Limitations of Prior Work: Both paths regularize image data as isolated points. PEFT indirectly limits modifications by freezing most parameters, which restricts flexibility and suppresses learning capacity. Consistency constraints focus only on the representation of individual samples. Both ignore the overall geometric structure of the data distribution—the relative relationships between samples.
Key Challenge: In few-shot scenarios, standard fine-tuning is highly prone to "semantic structure collapse"—limited samples lead to catastrophic forgetting of pre-trained representations, causing a sharp degradation in generalization. The root cause is that existing regularizations are either too restrictive (impeding the learning of new knowledge) or focus only on single points (failing to manage global manifold geometry), making it impossible to simultaneously "preserve the pre-trained geometric prior" and "enhance discriminative power for downstream tasks."
Key Insight: The authors no longer view features as discrete points but treat the entire feature distribution as a continuous semantic manifold. The manifold geometry learned by pre-trained CLIP encodes rich prior knowledge; as long as the intrinsic geometry of this manifold is not destroyed during fine-tuning, the prior knowledge is preserved. The natural tool for measuring the difference in geometric structure between two metric spaces is the Gromov-Wasserstein (GW) distance, which compares internal pairwise distance relationships rather than specific coordinates, making it naturally invariant to isometric transformations (rotation, translation, or re-labeling).

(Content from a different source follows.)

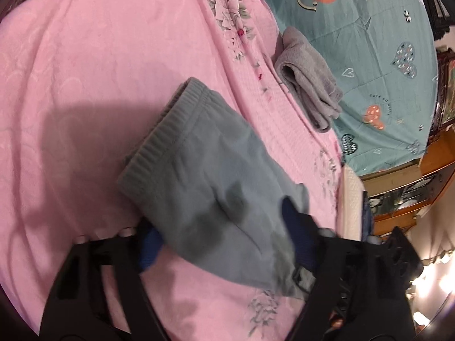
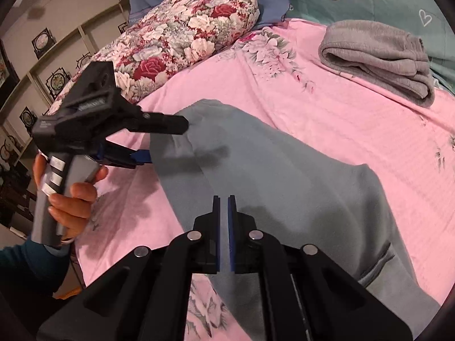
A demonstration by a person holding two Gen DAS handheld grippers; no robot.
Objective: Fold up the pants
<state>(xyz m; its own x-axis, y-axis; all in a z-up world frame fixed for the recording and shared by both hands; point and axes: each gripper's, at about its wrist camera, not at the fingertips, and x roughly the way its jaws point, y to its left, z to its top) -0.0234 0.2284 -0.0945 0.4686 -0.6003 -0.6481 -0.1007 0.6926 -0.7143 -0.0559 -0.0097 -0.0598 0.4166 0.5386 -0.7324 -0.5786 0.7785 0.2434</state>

Core Idea: A dual approach of "Preserve + Sculpt" is proposed. Preserve: Constrain the GW distance of the manifold before and after fine-tuning. Since GW is NP-hard, the authors prove that the \(L_p\) norm of the Gram matrix difference is a solvable upper bound of the GW distance, transforming it into an efficient regularization term. Sculpt: Actively enhance inter-class separability of the manifold via multimodal query-support matching, extending this to intermediate layers for further refinement.
Method¶
Overall Architecture¶
MPS-Tuning (Manifold-Preserving and Sculpting Tuning) optimizes two objectives simultaneously during CLIP fine-tuning. Inputs are images and class text templates ("a photo of a [CLASS]"), passing through a vision encoder \(E_V\) (partially trainable) and a frozen text encoder \(E_T\). During fine-tuning, one "Original CLIP" is frozen as a reference, while one "Fine-tuned CLIP" is updated. Two main branches collaborate: Manifold Alignment Regularization (MAR) aligns the Gram matrices of both models at the batch and token levels to "pin" the manifold geometry (Preserve); Hierarchical Manifold Sculpting (HMS) performs contrastive matching between image queries and image-text support sets to actively pull intra-class samples closer and push inter-class samples apart (Sculpt), extending this from the output layer to intermediate layers via Pseudo-Forwarding. Final predictions are a weighted fusion of fine-tuned and zero-shot outputs.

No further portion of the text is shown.